Instancing pressure from angry politicians and public back home, the film allows him ten days in which to weigh evidence of war crimes guilt on the part of the Chrysanthemum Throne. Staff specialist Brigadier General Bonner Fellers (Matthew Fox) is tasked with secret investigating and reporting back with recommendations.

SPOILER ALERT

The real-life Bonner wrote about visiting an unnamed “friend in Japan,” which never-clarified reference became the spur for a totally imagined love interest, a major thread in the film and unfortunately a weaker one. Thus was born Aya Shimada (Eriko Hatsune), the foreign student whom -- in idyllic flashbacks, era-colorful compared to dun 1945 -- Bonner loved at an Indiana denominational college but who abruptly returned to a Japan in war mode. In additional flashbacks, Bonner tracks her down as a teacher, gets her love to overcome the country’s cultural resistance to Westerners, and continues his research on the psychology of its soldiers but is then sent away by the woman’s tradition-minded Uncle Kajima (Toshiyuki Nishida).
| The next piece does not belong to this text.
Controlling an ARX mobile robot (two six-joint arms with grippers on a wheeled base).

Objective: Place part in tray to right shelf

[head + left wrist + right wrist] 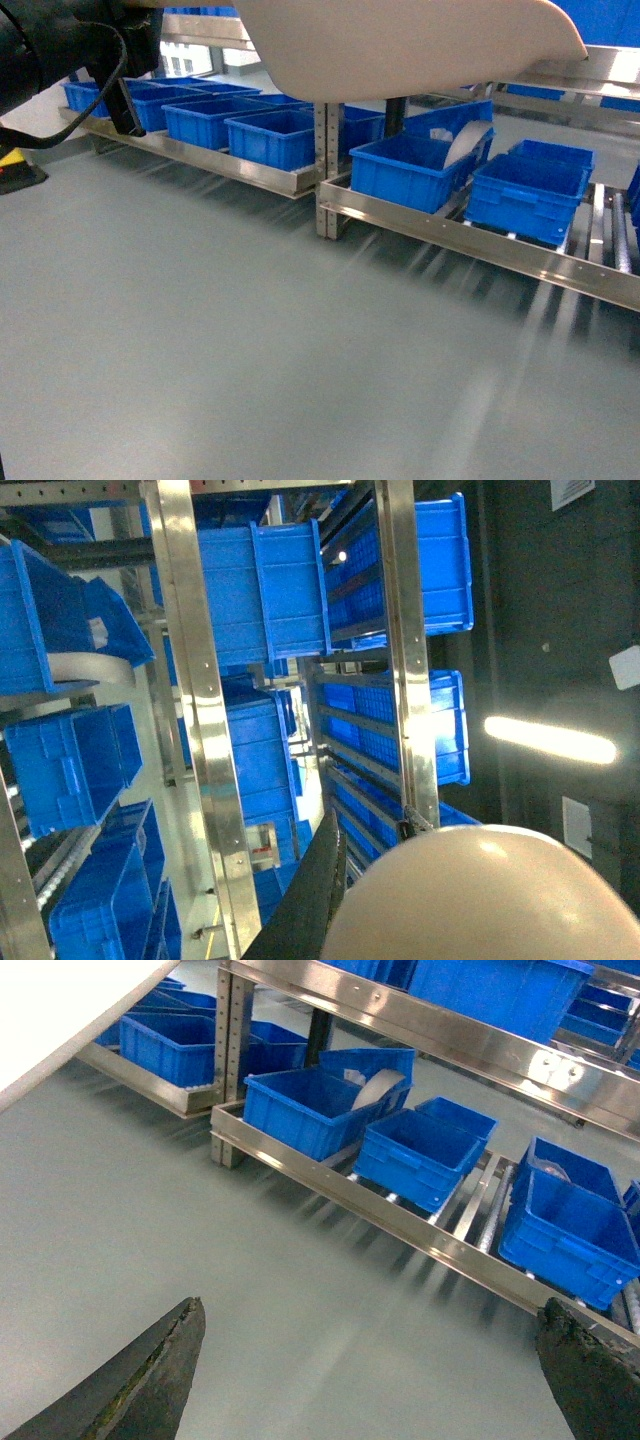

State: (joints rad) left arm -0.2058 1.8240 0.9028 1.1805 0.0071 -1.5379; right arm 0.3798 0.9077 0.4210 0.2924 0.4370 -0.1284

Not fleshed out, this proclaimed “epic love story” is here to explain stiff Bonner’s empathy with her nation and desire to grow in understanding it. Helped more than initially appreciated by assigned factotum-chauffeur Takahashi (Masayoshi Haneda), the officer interviews, or attempts to, military and political wartime leaders and refuses to be sabotaged by vengeance-bent Major General Richter (Colin May).

The allotted period winds down, and a crucial last-minute revelation is word-of-mouth unverifiable, so wise MacArthur takes matters into his own hands. Whether the meeting truly occurred as depicted or not, Kabuki actor’s son Takataro Kataoko is effective in his bare minutes as Hirohito, “symbol of the state and the unity of the people.”

The viewpoint is American, though the former enemy’s sensibilities and suffering are not slighted. Resigned diplomat of conscience Fumimaro Konoe (Masatoshi Nakamura) bitterly notes that imperial racism, brutality and economic expansion were “simply following your [Western] example.”

(Released by Roadside Attractions and rated “PG-13” by MPAA.)